▶ _Task_
Pull every line that includes the word "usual" out of the data below and copy it.

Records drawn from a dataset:
____________

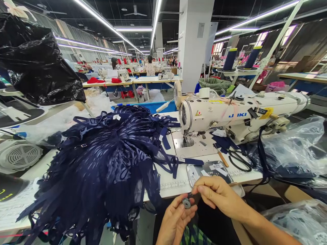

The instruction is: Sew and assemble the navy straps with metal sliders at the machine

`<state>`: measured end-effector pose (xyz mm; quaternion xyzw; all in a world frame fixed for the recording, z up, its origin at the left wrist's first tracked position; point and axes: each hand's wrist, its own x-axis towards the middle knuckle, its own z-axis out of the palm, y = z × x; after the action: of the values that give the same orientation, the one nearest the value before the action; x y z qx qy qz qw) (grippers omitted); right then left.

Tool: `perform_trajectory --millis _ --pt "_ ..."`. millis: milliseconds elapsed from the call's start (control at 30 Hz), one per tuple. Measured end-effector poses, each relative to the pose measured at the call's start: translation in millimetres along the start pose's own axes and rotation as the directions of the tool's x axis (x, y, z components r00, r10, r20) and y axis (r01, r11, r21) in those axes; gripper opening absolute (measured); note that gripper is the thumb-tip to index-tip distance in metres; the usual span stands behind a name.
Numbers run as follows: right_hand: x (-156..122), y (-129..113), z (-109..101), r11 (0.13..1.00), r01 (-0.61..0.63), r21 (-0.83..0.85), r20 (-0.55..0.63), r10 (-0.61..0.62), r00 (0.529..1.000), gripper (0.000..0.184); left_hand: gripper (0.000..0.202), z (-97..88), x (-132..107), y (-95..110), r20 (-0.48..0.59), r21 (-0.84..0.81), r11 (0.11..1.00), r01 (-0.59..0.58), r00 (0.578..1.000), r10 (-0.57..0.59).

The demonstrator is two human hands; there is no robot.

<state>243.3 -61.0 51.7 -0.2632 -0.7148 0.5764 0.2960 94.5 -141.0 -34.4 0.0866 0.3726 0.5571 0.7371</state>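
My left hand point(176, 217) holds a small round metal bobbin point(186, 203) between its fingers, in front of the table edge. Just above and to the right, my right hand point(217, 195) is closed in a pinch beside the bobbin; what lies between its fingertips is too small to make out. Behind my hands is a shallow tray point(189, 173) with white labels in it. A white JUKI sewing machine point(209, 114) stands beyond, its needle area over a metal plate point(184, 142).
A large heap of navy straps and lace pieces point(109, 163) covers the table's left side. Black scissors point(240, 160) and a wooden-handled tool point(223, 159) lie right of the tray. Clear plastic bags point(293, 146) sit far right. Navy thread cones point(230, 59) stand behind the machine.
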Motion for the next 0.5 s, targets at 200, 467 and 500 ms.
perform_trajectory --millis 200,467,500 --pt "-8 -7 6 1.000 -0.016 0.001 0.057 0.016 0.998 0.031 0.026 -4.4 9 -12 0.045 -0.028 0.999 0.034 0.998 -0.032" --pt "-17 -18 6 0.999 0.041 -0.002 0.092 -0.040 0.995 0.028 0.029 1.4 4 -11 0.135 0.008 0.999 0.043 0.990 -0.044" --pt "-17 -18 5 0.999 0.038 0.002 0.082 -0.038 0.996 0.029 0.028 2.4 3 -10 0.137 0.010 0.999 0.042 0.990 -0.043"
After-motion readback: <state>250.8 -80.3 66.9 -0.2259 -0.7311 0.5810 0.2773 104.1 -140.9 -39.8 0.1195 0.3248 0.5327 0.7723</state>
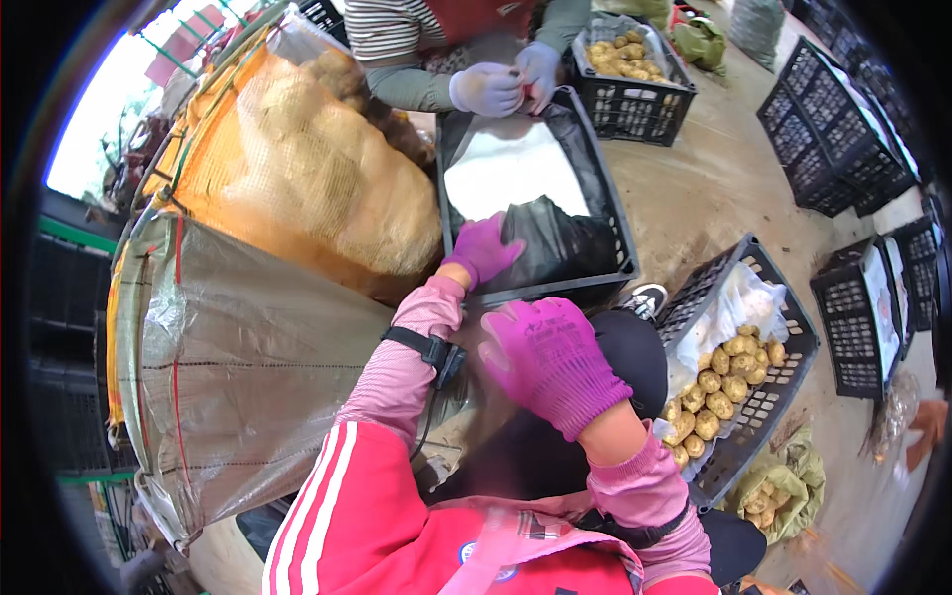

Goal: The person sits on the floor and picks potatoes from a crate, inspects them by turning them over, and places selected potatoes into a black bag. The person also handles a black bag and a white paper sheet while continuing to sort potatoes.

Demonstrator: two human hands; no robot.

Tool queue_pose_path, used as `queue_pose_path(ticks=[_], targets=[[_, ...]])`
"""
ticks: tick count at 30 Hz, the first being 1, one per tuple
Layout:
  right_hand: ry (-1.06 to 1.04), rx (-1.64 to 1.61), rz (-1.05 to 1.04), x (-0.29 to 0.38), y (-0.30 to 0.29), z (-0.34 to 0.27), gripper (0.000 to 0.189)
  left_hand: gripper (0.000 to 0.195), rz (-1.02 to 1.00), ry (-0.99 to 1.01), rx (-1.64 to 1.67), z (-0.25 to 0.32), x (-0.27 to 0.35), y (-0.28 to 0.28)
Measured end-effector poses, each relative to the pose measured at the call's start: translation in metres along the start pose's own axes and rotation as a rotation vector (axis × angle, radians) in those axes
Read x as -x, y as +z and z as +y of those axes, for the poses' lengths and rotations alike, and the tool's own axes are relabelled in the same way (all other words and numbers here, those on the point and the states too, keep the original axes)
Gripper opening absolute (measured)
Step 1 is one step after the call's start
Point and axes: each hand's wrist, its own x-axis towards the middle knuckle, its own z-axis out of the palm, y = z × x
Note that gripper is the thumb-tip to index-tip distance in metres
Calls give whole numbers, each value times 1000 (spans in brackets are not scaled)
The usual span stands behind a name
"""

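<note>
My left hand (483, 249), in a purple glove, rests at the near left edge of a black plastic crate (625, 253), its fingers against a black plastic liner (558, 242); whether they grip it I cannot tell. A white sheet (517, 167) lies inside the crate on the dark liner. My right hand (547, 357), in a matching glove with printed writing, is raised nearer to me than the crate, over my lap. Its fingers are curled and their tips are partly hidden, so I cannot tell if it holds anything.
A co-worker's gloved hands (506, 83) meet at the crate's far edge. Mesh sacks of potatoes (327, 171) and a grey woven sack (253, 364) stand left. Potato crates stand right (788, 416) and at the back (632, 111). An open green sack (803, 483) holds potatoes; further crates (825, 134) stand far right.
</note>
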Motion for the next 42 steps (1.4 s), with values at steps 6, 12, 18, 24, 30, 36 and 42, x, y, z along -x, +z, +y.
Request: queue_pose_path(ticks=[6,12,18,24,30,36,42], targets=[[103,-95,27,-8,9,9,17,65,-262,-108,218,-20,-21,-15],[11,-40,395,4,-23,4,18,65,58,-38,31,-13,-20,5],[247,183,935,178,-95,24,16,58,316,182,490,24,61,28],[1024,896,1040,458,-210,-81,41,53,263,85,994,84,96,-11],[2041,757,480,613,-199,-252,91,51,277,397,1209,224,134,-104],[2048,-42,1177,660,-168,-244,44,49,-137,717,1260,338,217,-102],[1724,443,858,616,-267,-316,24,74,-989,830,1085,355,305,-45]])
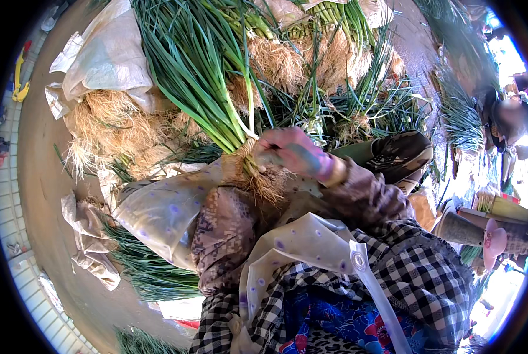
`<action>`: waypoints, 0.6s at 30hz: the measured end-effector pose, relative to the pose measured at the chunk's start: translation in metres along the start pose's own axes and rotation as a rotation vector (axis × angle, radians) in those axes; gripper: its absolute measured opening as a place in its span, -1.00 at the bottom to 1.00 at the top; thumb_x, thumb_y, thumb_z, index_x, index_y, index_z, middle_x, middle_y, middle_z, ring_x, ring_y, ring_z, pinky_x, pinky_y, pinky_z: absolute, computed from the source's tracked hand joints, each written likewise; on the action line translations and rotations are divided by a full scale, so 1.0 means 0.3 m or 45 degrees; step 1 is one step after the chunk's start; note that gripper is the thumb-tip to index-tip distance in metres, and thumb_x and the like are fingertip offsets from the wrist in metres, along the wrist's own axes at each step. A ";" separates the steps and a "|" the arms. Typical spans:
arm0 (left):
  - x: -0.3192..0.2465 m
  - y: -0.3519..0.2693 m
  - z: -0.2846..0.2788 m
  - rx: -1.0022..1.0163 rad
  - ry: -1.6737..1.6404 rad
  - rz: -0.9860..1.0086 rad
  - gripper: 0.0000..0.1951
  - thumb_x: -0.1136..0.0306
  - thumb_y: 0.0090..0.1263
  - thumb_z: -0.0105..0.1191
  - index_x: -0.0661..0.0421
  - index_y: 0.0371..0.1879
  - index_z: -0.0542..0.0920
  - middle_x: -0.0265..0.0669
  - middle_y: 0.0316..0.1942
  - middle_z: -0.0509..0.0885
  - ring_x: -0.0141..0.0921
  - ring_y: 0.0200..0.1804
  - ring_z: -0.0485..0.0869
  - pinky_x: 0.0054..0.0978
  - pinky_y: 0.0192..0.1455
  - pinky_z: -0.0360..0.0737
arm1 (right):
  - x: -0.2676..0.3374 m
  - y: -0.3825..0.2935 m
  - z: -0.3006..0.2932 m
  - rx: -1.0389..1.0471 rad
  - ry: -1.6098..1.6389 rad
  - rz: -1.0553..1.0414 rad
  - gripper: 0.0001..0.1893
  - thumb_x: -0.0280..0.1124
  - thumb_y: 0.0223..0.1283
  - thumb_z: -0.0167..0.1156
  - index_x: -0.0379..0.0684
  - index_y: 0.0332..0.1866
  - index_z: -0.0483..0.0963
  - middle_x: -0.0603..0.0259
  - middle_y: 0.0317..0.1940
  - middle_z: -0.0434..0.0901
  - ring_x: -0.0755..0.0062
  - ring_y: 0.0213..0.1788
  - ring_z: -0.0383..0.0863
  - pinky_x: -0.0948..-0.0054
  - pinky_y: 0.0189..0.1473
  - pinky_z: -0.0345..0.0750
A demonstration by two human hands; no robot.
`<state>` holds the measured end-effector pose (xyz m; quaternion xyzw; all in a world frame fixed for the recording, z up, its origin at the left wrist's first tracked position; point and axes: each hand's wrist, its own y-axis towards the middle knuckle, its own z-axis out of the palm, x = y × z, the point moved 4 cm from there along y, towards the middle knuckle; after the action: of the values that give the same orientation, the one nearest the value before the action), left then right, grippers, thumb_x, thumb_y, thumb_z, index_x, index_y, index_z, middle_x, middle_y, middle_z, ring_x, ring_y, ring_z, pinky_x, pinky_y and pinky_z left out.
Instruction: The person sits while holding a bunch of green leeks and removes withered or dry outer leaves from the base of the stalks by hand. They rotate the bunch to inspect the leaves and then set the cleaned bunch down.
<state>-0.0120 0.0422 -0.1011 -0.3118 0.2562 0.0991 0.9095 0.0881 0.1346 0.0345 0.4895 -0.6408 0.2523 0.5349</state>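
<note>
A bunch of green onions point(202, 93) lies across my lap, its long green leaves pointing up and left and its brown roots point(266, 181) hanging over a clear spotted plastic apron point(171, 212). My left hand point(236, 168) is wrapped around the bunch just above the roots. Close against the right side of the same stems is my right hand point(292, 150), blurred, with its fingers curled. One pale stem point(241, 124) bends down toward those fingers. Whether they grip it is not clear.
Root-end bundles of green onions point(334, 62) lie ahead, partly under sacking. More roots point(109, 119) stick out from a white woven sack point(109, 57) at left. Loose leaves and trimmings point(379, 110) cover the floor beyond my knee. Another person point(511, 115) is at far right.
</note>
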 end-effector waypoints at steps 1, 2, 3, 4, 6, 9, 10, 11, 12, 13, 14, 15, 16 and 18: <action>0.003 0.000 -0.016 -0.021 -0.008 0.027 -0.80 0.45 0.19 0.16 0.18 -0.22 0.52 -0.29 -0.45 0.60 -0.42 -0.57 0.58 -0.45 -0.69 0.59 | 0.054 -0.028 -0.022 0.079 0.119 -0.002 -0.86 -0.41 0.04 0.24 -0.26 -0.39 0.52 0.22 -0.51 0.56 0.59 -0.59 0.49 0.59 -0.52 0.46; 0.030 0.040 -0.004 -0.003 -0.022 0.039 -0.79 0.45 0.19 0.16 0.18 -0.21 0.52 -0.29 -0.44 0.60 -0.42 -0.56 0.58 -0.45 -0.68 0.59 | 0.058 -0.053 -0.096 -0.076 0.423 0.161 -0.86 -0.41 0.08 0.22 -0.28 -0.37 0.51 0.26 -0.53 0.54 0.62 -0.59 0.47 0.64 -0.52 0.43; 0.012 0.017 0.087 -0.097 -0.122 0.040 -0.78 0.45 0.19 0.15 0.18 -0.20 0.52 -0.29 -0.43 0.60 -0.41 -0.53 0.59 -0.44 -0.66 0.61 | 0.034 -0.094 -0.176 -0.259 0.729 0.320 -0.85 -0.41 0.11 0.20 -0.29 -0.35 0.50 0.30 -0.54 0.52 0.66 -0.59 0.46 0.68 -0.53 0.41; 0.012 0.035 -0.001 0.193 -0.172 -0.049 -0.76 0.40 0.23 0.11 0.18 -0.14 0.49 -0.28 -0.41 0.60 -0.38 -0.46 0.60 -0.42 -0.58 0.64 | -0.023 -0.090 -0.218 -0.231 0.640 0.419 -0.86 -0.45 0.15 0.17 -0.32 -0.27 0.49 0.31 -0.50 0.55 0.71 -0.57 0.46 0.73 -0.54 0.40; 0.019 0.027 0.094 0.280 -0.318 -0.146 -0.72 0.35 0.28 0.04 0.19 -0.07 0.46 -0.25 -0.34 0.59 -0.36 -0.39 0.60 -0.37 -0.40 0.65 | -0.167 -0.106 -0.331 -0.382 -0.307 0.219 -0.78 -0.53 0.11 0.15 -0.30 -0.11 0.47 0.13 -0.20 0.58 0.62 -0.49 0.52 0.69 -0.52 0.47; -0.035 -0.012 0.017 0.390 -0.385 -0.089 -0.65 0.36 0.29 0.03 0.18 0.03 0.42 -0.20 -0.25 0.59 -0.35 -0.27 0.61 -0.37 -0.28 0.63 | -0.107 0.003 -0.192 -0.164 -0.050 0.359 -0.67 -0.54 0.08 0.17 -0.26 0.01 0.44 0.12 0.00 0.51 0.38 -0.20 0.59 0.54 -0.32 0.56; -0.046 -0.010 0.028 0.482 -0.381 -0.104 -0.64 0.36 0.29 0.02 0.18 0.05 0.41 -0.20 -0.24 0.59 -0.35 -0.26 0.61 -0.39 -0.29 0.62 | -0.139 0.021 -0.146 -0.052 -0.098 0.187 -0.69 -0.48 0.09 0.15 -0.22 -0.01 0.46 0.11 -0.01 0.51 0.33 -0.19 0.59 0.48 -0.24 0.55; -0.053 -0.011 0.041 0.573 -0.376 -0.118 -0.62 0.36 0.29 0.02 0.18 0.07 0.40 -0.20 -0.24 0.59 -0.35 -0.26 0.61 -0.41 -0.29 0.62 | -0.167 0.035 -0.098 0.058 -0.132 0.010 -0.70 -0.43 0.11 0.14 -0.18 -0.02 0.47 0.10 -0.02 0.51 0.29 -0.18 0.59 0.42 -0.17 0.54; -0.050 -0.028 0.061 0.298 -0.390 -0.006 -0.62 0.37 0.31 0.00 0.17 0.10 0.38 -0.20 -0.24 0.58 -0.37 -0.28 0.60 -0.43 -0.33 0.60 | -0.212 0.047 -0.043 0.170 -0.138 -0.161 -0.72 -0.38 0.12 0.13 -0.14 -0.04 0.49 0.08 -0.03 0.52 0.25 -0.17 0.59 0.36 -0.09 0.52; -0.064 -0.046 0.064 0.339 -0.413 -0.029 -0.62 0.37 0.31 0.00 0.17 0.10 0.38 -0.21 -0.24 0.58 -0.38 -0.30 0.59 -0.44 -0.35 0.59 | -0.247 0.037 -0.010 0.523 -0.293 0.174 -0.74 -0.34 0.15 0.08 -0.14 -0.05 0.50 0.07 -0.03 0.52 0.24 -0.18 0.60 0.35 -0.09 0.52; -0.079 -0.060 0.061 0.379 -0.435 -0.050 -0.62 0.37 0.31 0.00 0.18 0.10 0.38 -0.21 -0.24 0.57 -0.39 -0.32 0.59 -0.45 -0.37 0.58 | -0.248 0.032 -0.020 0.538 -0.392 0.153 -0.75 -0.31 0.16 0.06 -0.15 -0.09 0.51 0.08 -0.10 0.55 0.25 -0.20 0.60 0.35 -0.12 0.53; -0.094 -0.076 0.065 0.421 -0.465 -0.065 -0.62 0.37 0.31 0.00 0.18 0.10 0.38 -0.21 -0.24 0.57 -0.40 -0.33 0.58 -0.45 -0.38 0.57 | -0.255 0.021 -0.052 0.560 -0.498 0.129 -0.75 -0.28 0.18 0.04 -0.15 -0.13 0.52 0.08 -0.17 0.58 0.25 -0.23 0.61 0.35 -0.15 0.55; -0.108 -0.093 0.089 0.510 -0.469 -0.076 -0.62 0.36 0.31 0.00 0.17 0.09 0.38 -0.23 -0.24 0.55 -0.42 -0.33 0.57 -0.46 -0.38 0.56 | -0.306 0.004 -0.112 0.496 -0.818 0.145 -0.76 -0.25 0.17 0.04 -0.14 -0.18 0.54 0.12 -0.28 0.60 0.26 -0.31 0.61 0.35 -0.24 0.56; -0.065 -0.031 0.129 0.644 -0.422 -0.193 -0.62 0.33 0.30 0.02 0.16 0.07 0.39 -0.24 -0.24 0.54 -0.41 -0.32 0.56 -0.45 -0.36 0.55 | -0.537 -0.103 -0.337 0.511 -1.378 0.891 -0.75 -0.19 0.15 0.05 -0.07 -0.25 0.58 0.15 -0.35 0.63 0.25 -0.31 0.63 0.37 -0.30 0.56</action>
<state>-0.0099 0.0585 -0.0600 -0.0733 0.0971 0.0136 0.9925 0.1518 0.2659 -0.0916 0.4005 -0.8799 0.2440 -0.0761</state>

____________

▶ _Finished task_
Tool: `perform_trajectory --millis _ --pt "_ ..."`. millis: milliseconds elapsed from the call's start (control at 30 Hz), one per tuple. Measured end-effector poses, each relative to the pose measured at the call's start: translation in millimetres along the start pose's own axes and rotation as the directions of the tool's x axis (x, y, z components r00, r10, r20) and y axis (r01, r11, r21) in those axes; gripper opening absolute (measured); note that gripper is the thumb-tip to index-tip distance in metres; the usual span stands behind a name.
The usual span stands behind a name

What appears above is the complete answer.